Disabling Alerting

Last updated on 01 November, 2022

Sometimes, you don’t need to know about conditions that would generate an alert—as the device being monitored may not be in production, or performance issues are not a cause for concern, just availability. In these cases, you can disable alerting for a resource, a website, an EventSource, or a group of resources or websites. You can also disable alerts for a datapoint as it applies to a single instance.

Disabling alerting preserves any alert condition configurations that may be in place, for example datapoint thresholds, EventSource filters and so on. These can then potentially be re-enabled in the future or continue to apply to other items, but prevents the item for which alerting has been disabled from generating alerts.

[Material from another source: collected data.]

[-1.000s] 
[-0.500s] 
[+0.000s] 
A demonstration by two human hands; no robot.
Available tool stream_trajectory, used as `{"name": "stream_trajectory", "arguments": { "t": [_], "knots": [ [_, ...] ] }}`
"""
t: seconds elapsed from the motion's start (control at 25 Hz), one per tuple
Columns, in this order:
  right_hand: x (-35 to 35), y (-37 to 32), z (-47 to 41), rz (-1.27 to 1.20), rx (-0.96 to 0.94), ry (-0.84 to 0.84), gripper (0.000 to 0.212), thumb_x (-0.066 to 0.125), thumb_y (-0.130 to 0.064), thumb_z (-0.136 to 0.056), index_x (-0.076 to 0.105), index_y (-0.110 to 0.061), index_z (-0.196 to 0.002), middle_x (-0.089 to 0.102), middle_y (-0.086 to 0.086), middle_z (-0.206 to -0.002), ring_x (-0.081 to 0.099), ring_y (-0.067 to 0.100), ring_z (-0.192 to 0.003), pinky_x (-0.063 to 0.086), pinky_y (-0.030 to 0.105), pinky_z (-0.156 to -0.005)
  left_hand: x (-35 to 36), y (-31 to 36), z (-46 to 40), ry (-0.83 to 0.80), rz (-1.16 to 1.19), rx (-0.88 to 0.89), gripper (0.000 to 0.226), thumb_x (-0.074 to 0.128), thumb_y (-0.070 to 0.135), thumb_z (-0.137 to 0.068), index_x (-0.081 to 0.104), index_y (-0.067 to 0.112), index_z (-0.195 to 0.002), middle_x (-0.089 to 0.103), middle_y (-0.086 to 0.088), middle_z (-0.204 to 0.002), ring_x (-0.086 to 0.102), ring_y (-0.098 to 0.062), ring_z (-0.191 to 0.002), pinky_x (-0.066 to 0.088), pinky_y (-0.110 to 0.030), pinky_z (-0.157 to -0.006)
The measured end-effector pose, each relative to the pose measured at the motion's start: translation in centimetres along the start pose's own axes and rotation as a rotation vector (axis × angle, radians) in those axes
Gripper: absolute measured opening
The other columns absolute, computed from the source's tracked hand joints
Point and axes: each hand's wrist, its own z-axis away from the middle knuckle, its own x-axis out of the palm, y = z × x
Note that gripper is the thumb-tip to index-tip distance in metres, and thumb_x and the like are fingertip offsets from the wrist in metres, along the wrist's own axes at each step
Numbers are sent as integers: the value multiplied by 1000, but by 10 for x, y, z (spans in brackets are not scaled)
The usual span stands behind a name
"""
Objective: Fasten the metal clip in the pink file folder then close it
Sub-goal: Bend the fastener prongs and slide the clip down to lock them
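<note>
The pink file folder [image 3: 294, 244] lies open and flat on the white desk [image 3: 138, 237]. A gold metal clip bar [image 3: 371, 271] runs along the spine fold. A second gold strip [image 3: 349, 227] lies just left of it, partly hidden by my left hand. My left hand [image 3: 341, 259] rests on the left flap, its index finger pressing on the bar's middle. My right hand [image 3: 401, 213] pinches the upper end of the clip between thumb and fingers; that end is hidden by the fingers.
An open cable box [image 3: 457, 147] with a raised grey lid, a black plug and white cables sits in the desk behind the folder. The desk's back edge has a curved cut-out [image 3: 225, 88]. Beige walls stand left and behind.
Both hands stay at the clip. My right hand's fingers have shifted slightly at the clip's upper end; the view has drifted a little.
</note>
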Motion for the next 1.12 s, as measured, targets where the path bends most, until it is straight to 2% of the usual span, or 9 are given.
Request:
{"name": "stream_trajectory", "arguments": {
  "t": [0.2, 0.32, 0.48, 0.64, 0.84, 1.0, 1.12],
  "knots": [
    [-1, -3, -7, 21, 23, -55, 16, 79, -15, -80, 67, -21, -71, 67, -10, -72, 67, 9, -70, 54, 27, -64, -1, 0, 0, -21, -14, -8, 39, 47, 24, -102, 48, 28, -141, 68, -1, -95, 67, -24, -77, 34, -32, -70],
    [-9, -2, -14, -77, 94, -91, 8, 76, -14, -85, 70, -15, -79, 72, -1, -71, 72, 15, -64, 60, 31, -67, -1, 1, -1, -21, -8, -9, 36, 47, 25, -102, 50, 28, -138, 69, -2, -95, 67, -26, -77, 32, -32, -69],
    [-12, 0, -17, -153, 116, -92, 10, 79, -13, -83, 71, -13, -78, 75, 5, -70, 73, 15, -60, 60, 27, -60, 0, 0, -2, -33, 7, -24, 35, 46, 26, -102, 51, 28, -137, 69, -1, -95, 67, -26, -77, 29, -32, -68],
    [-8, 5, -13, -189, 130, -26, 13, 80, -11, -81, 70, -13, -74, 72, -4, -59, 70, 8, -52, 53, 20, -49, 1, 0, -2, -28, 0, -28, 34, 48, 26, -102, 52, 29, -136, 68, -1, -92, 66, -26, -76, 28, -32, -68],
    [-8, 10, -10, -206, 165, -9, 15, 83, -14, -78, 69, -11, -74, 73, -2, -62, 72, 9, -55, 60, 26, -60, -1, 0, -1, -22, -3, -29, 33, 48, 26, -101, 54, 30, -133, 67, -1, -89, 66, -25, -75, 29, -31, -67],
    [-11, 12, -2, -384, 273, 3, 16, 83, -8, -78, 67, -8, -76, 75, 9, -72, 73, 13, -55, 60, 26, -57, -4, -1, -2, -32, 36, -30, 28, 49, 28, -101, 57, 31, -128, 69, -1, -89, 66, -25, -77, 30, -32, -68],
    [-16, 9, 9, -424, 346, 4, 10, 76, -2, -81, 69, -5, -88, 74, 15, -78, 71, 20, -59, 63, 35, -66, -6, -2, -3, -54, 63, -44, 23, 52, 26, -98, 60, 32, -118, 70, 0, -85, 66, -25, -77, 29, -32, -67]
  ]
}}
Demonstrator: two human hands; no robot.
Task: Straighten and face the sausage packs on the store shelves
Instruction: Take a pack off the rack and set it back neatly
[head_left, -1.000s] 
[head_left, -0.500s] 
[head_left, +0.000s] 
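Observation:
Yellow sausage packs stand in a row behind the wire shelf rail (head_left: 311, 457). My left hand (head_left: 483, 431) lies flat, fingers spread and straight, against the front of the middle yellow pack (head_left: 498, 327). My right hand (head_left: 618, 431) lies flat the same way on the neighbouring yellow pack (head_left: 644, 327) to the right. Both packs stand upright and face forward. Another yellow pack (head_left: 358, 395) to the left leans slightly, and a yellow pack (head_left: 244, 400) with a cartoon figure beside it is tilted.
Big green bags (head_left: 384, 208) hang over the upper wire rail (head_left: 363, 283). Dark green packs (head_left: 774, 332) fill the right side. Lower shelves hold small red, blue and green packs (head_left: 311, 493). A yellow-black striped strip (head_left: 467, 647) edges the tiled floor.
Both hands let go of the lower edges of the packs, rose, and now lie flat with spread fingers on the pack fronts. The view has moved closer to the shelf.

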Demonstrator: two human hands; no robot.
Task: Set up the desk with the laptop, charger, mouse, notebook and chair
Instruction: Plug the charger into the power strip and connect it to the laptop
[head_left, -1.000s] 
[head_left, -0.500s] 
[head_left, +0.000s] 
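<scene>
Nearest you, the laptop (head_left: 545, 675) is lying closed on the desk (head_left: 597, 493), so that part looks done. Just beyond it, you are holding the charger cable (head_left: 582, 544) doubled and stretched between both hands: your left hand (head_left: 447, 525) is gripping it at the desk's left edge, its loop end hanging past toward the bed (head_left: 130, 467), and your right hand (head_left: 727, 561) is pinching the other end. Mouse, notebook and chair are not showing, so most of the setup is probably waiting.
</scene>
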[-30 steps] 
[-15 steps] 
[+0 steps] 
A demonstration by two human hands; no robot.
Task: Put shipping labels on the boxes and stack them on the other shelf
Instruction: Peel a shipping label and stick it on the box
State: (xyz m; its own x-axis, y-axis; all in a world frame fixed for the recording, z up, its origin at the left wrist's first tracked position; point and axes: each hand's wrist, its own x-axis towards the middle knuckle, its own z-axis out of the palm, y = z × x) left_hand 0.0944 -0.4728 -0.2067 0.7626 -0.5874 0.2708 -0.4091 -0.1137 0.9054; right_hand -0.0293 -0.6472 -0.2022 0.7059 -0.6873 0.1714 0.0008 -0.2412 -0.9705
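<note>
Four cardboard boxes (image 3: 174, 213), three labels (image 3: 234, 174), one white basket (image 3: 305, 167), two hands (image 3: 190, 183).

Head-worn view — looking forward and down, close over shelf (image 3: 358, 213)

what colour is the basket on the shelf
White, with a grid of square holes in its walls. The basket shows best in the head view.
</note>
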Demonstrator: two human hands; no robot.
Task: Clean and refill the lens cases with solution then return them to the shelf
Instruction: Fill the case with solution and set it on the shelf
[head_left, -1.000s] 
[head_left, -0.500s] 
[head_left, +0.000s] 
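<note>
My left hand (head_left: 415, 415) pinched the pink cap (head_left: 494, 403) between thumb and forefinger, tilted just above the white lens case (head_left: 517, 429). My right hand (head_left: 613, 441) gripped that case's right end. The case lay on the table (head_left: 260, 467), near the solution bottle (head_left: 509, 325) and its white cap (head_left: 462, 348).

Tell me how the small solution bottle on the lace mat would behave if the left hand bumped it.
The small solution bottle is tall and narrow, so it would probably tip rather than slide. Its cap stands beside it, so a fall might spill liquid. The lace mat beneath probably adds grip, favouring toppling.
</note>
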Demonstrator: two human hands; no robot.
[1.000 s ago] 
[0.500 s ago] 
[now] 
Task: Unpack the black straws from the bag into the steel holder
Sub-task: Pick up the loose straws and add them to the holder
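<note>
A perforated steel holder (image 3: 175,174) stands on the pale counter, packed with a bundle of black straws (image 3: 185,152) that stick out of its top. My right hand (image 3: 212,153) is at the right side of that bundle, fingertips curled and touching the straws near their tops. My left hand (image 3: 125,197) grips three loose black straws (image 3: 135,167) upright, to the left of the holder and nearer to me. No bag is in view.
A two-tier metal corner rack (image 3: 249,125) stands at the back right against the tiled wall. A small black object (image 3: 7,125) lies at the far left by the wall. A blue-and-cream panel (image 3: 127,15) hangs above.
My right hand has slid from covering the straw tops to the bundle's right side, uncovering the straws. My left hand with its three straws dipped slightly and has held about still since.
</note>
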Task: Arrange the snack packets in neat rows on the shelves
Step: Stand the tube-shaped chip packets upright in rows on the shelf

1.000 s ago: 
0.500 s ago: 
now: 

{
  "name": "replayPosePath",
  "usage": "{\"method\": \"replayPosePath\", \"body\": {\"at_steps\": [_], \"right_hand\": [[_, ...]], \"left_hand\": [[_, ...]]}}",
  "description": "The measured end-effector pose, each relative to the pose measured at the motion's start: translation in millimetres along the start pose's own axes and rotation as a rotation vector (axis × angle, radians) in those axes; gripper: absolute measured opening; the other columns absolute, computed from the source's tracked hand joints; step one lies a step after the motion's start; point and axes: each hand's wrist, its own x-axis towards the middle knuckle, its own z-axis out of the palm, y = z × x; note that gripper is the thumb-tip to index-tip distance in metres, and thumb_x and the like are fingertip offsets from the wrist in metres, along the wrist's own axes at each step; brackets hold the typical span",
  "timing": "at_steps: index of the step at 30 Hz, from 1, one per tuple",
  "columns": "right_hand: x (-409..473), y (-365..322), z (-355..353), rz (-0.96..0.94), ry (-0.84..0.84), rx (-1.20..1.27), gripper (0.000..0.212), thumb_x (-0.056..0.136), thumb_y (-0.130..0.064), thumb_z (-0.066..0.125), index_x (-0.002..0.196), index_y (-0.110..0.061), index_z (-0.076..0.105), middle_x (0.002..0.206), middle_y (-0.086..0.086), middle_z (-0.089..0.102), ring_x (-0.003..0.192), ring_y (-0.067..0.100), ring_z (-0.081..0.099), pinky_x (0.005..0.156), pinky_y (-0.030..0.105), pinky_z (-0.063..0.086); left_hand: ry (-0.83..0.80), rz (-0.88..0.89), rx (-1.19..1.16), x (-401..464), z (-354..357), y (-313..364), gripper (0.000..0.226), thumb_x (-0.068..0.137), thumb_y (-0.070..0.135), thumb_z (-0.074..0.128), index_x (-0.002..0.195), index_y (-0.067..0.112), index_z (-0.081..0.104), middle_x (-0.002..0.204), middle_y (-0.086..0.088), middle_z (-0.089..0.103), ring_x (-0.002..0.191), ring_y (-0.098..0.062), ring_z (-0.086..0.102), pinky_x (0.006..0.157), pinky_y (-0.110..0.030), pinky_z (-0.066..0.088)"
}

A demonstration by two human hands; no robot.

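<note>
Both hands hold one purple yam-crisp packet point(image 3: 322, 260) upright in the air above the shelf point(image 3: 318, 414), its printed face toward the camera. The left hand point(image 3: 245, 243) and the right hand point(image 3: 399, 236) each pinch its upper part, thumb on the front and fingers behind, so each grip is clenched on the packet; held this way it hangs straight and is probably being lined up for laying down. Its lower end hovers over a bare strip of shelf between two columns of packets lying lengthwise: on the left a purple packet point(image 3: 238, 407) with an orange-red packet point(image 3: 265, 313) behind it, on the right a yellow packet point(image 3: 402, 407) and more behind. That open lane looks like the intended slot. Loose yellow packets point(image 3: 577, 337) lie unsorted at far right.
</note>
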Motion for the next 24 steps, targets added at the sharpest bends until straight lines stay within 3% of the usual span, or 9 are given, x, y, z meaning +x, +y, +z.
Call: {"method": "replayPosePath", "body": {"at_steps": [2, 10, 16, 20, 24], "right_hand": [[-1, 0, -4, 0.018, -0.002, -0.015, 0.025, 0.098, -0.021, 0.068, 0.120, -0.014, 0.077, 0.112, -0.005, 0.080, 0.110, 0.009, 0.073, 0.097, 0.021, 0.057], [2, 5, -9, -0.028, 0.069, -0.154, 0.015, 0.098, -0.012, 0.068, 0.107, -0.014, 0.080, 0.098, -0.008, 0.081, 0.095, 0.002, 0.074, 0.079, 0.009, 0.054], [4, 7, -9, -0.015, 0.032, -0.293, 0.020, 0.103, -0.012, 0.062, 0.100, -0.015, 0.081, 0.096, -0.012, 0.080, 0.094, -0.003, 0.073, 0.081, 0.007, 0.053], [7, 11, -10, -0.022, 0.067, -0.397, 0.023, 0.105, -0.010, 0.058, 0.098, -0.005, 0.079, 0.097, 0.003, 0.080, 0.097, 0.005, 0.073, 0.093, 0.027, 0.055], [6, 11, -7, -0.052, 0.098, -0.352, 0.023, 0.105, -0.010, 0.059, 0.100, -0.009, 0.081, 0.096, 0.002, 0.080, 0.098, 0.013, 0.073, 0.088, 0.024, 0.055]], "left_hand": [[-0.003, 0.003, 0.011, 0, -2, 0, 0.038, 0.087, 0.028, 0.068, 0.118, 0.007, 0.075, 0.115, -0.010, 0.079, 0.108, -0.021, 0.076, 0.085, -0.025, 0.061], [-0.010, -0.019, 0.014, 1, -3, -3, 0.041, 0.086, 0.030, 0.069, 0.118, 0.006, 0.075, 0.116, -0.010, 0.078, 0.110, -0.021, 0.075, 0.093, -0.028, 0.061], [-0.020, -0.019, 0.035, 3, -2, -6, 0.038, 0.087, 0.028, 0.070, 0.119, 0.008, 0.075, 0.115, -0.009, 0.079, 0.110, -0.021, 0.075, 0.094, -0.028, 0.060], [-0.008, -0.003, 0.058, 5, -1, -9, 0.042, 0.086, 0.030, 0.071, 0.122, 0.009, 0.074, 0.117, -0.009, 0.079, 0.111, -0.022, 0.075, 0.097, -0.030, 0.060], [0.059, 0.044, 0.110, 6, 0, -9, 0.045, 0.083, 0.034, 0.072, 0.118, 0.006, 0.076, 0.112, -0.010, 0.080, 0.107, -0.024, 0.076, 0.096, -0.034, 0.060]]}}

Disabling alerting completely turns off alert generation, not just alert notification routing, for the items to which it is applied. Therefore it is recommended that you first consider whether any of the measures described in the following are better courses of action.

  • Can you disable alert routing instead? If you’re receiving alerts that are important to be aware of, but not important enough to route for notification, you can disable routing for those alerts to reduce alert noise. The alerts will still display in LogicMonitor, but will not be sent to recipients. To disable routing, update your alert rules to exclude matching for alerts that you do not want routed.
  • Can you update the alert criteria to make the alert more meaningful? If you are receiving alert notifications that are not actionable or relevant to your environment, consider tuning the conditions that are triggering the alert.
  • Is it a temporary situation? If you want to disable alerting temporarily for example because you are performing maintenance, consider setting scheduled downtime (SDT) instead. SDT suppresses alert notification routing for the duration of downtime specified.
  • Can you enable one of LogicMonitor’s AIOps alerting features to reduce noise? If your goal is to reduce alert noise, LogicMonitor offers features that intelligently suppress alert routing when the alert is not deemed anomalous or when the alert is deemed to have been directly caused by the unreachability of a “parent” resource. For more information on these features, see Enabling Dynamic Thresholds for Datapoints and Enabling Root Cause Analysis respectively.

How to Disable Alerting

You can disable alerting on a variety of levels. Alert disablement settings cascade downward and cannot be overridden at deeper levels. For example, if you disable alerting at the group level, alerting cannot be enabled for individual resources/instances within the group.

One or more datapoints

To disable alerting for one or more datapoints on a single instance, use the Alert Tuning tab for that instance.

One or more datapoints for all instances on a device

To disable alerting for one or more datapoints for all instances of a multi-instance DataSource, you can use the Alert Tuning tab at the DataSource level.

Datapoints at the group level

To disable alerting for one or more datapoints for all devices in a group, use the Alert Tuning tab for the group.

Instance, device, group or account

To disable alerting for an entire instance, device, group, or your account you can use the Alerting toggle option at that level.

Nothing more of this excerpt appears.